La muerte es júbilo, reanudamiento, tarea nueva.

La vida humana sería una invención repugnante y bárbara si estuviera limitada a la vida en la tierra.

Del sufrimiento, como el halo de la luz, brota la fe en la existencia venidera.

El dolor conforta, acrisola y esclarece.

¿Qué es el poeta sino alimento vivo de la llama con que alumbra?

Más bella es la naturaleza cuando la luz del mundo crece con la de la libertad; y va como empañada y turbia, sin el Sol elocuente de la tierra redimida, ni el júbilo del campo, ni la salud del aire, allí donde los hombres, al despertar cada mañana, ponen la frente al yugo, lo mismo que los bueyes.

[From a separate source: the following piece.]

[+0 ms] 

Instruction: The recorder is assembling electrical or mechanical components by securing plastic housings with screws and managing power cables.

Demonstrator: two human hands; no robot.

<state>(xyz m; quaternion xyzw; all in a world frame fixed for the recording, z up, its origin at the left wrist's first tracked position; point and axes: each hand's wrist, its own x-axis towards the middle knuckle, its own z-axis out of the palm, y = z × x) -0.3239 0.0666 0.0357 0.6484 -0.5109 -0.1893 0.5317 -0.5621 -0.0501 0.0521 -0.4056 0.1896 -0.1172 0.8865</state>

Tienen los pueblos, como los hombres, horas de heroica virtud, que suelen ser cuando el alma pública, en la niñez de la esperanza, cree hallar en sus héroes, sublimados con el ejemplo unánime, la fuerza y el amor que han de sacarlo de agonía; o cuando la pureza continua de un alma esencial, despierta, a la hora misteriosa del deber, las raíces del alma pública.

Suele el hombre en los grandes momentos, cuando lo pone por las alturas la nobleza ajena o propia, perder, con la visión de lo porvenir, la memoria minuciosa de lo presente.

Sombra es el hombre, y su palabra como espuma, y la idea es la única realidad.